From the records below, extract all the text exactly and leave the images behind.

_Supplied information_:
################
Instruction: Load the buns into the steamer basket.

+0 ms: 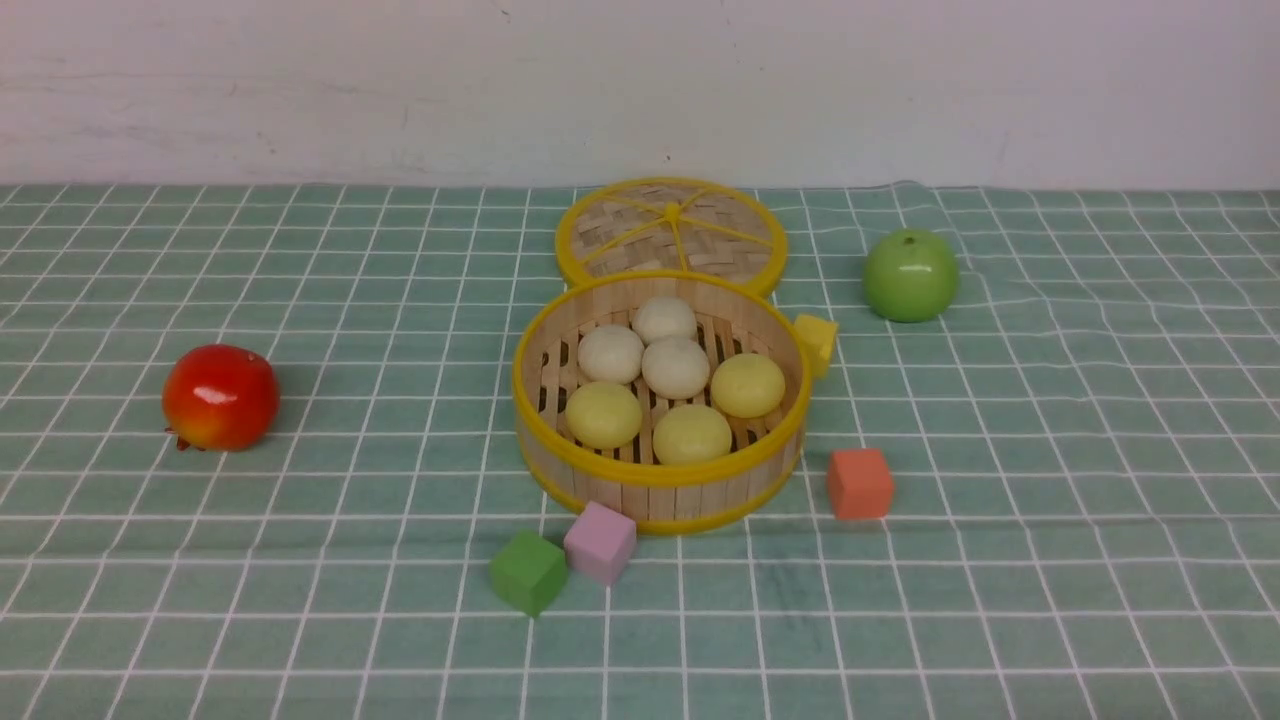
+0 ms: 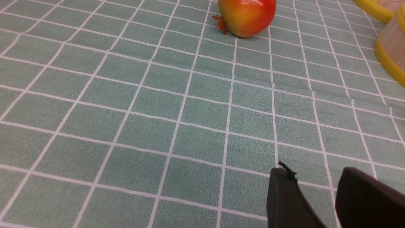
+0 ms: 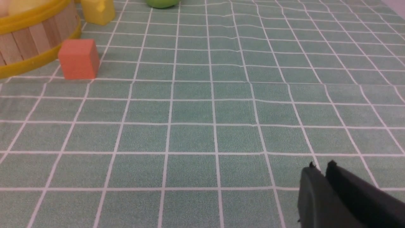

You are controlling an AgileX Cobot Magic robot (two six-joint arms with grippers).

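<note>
Six buns (image 1: 676, 366) sit inside the steamer basket (image 1: 660, 480), three pale yellow toward its near wall, three off-white behind them. No bun lies on the table (image 1: 300, 600) around the basket, so the job looks finished. The left claw (image 2: 316, 196) hangs spread and empty; the right claw (image 3: 324, 180) is nearly pressed together, holding nothing.

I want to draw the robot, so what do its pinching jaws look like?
Only the tips show, in the wrist views; the front view shows no arms at all. The left gripper has two dark, nearly black jaws with smooth matte faces and rounded ends, and a tiny frayed thread sticks up from one tip. The right gripper has the same dark, flat, tapered jaws. No cables or markings can be seen.
</note>
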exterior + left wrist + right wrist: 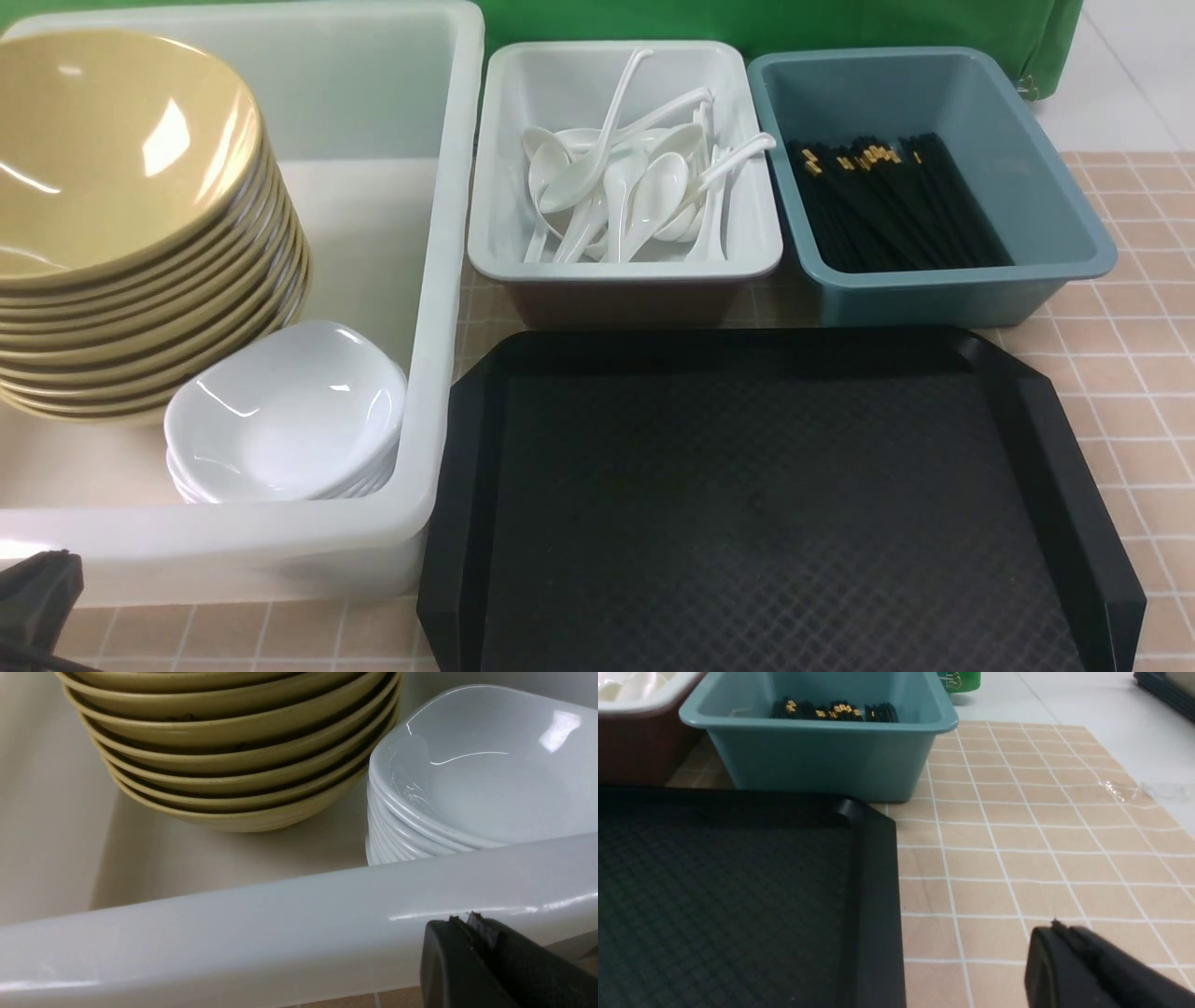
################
_Worked solution_:
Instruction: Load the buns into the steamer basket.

+0 ms: 
+0 ms: 
+0 ms: 

You are controlling an AgileX Cobot Magic robot (two six-joint arms with grippers).

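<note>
Six buns (image 1: 676, 366) sit inside the steamer basket (image 1: 660, 480), three pale yellow toward its near wall, three off-white behind them. No bun lies on the table (image 1: 300, 600) around the basket, so the job looks finished. The left claw (image 2: 316, 196) hangs spread and empty; the right claw (image 3: 324, 180) is nearly pressed together, holding nothing.

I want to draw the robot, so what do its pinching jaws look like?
Only the tips show, in the wrist views; the front view shows no arms at all. The left gripper has two dark, nearly black jaws with smooth matte faces and rounded ends, and a tiny frayed thread sticks up from one tip. The right gripper has the same dark, flat, tapered jaws. No cables or markings can be seen.
</note>
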exterior + left wrist + right wrist: 

That was the complete answer.